| TASK DETAILS |
Please output the listing below character for character and omit the images.
..........
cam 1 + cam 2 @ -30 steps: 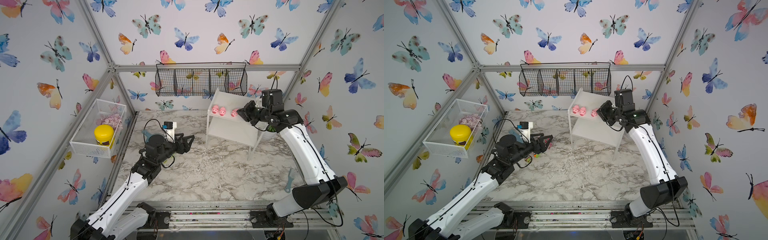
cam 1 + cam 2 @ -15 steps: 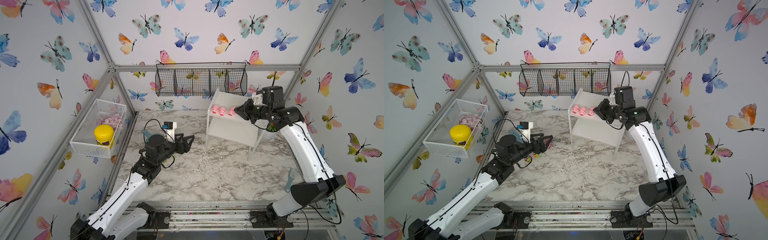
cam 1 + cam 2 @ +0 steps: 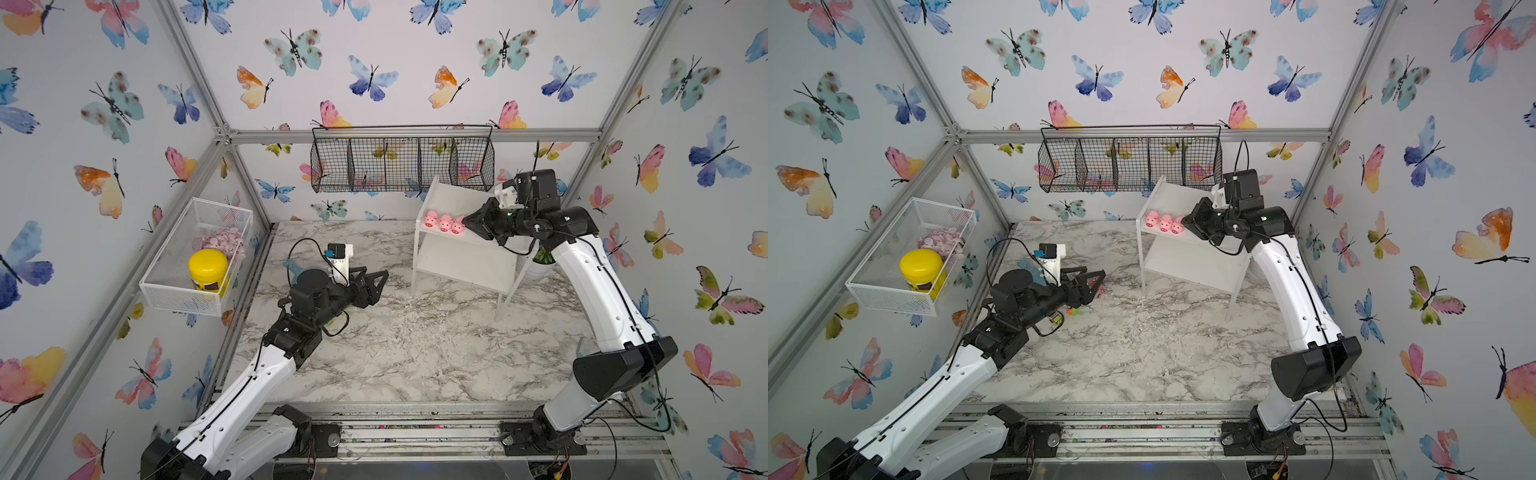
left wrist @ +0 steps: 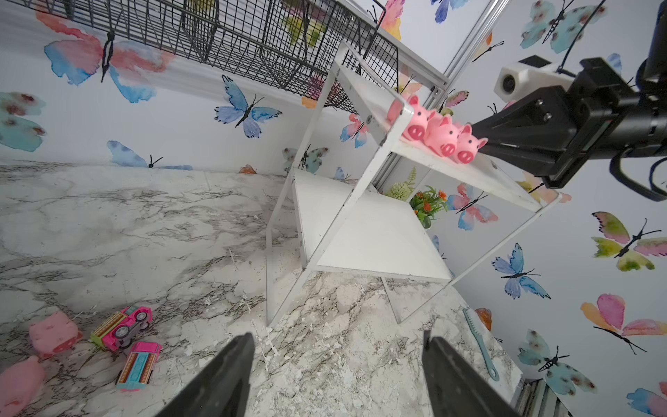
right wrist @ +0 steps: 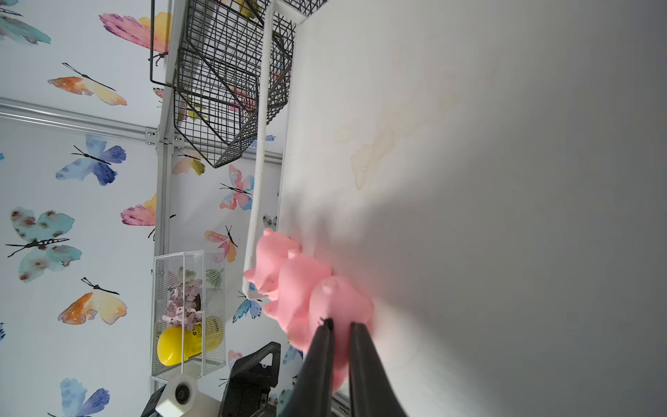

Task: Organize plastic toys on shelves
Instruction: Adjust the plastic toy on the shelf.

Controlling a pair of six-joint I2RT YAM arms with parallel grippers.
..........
| RESPONSE TO THIS TASK |
cam 1 + cam 2 @ -30 steps: 
cam 1 + cam 2 @ -15 steps: 
cam 1 + cam 2 @ +0 steps: 
left wrist @ +0 steps: 
right wrist @ +0 steps: 

Task: Organize plastic toys on shelves
Instruction: Adjust the plastic toy on the shelf.

Controlling a pair of six-joint I2RT YAM arms with parallel grippers.

With that, the exercise is done.